How to Log in PostgreSQL – Tips & Best Practices
What is PostgreSQL?
PostgreSQL is an open-source relational database management system. With the tremendous proliferation of cloud-hosted web, mobile, IoT or big data applications in last few years, its popularity has started to gain momentum in recent years. Startups, small to medium enterprises, and even larger organizations are preferring Postgres over expensive vendor databases for its ease-of-use, cross platform compatibility and support from cloud vendors like AWS.
Like any other database, PostgreSQL also generates event logs. These logs are invaluable for tuning performance, troubleshooting errors and auditing security. Fortunately, the Postgres configuration file has a number of parameters which can be fine-tuned for capturing useful events. In this article we’ll discuss logging best practices and how-to’s for configuring PostgreSQL logs and proper log analysis.
PostgreSQL Logging Tips & Best Practices
Tip 1: Consider the impact of any changes you make
The postgresql.conf is the main configuration file for Postgres. When you want to change logging behaviour, you make changes to the log-related parameters in this file. Sometimes these changes may be temporary, sometimes they are intended to be permanent.
If the Postgres server is controlled by configuration management tools like Puppet or Ansible, you need to ensure they are not reverting any changes you made to the logging parameters. Any active configuration management daemon will overwrite manual changes to any file it controls.
There are few ways you can address this:
- If your change is temporary, temporarily disable the config management agent in the server.
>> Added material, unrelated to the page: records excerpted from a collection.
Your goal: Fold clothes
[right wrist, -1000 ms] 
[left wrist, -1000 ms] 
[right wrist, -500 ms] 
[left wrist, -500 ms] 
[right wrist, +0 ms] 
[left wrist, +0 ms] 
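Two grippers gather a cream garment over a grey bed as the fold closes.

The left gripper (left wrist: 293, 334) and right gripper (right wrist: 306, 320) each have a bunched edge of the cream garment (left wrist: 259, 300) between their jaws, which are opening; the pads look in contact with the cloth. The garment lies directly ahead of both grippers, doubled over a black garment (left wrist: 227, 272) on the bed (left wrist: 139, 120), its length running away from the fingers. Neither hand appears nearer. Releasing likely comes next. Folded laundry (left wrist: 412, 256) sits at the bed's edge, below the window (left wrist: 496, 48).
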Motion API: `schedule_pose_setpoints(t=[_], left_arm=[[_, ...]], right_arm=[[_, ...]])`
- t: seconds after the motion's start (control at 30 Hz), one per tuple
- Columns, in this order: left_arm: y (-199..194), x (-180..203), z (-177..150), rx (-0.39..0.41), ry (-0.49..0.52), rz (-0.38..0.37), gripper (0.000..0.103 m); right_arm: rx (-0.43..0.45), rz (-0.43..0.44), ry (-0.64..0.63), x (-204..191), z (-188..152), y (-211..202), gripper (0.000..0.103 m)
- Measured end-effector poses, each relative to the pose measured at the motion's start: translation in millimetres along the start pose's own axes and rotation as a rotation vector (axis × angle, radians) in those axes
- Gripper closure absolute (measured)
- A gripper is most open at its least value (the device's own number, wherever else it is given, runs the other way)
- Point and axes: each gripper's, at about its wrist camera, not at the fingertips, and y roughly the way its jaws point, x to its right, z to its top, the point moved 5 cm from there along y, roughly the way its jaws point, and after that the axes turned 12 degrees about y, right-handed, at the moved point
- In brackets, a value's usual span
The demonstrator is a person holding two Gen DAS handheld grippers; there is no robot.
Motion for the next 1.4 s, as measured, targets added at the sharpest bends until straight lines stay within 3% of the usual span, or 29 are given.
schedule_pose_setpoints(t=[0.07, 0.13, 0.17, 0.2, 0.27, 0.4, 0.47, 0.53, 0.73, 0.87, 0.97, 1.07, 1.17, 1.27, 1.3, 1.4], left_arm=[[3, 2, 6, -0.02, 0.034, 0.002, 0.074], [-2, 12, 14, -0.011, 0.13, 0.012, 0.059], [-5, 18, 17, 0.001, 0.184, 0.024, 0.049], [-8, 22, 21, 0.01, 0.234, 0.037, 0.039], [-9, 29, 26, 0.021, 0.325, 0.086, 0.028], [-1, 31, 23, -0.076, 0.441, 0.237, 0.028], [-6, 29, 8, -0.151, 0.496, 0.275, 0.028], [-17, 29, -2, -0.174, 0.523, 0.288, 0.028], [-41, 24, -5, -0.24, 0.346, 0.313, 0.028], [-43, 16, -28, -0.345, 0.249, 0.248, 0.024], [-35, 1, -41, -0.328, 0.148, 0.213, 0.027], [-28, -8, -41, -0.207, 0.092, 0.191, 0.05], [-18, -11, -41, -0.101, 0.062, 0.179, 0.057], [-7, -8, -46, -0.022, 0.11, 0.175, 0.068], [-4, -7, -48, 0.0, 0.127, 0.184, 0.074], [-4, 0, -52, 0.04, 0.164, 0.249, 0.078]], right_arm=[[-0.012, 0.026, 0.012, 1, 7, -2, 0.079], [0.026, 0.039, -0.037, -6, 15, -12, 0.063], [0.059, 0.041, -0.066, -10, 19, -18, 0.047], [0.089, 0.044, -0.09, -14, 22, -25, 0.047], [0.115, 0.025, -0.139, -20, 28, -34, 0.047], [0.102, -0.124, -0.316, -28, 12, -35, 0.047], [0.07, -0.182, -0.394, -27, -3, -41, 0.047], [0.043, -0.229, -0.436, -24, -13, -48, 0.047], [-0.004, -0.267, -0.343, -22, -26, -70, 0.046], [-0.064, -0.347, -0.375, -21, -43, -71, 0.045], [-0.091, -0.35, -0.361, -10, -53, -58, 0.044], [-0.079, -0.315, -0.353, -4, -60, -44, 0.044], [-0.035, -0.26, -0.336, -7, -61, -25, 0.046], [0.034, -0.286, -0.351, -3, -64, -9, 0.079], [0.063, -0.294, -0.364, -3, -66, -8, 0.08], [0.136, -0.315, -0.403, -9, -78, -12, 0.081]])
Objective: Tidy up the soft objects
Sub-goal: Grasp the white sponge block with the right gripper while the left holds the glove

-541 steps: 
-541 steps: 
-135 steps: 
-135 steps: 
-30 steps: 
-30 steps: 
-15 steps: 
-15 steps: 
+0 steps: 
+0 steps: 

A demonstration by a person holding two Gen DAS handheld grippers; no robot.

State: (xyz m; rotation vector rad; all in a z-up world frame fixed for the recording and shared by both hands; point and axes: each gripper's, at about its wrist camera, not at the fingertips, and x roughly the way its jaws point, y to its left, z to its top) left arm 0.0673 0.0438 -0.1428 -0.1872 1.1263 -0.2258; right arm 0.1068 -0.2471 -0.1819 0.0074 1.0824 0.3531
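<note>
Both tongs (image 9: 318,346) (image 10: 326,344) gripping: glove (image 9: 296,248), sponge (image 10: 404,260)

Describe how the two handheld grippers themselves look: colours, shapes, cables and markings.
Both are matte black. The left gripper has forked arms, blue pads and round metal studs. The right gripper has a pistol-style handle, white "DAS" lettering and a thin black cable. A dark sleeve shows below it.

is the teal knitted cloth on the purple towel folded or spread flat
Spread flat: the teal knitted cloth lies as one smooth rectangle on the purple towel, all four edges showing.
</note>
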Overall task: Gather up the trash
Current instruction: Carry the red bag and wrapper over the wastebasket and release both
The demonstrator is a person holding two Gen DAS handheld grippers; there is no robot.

Enable it when changes are rolled back.
- Ensure the configuration management process is aware of new logging parameters (e.g. update in Puppet hiera).
- Exclude the postgresql.conf file from configuration management (this option should not be chosen unless there is a strong case for it)
The changed parameters should also be reflected in Postgres infrastructure provisioning scripts written in say, CloudFormation or Terraform. This will ensure the next time a stack is created, the updated logging parameters are used.
Be cautious when you are making changes to a parameter file that’s used in more than one Postgres instance. An example can be a parameter group used in multiple RDS PostgreSQL or Aurora PostgreSQL instances (typically it’s the default parameter group). If you want only specific instances to have changed logging parameters, create a separate parameter group or file for those instances only.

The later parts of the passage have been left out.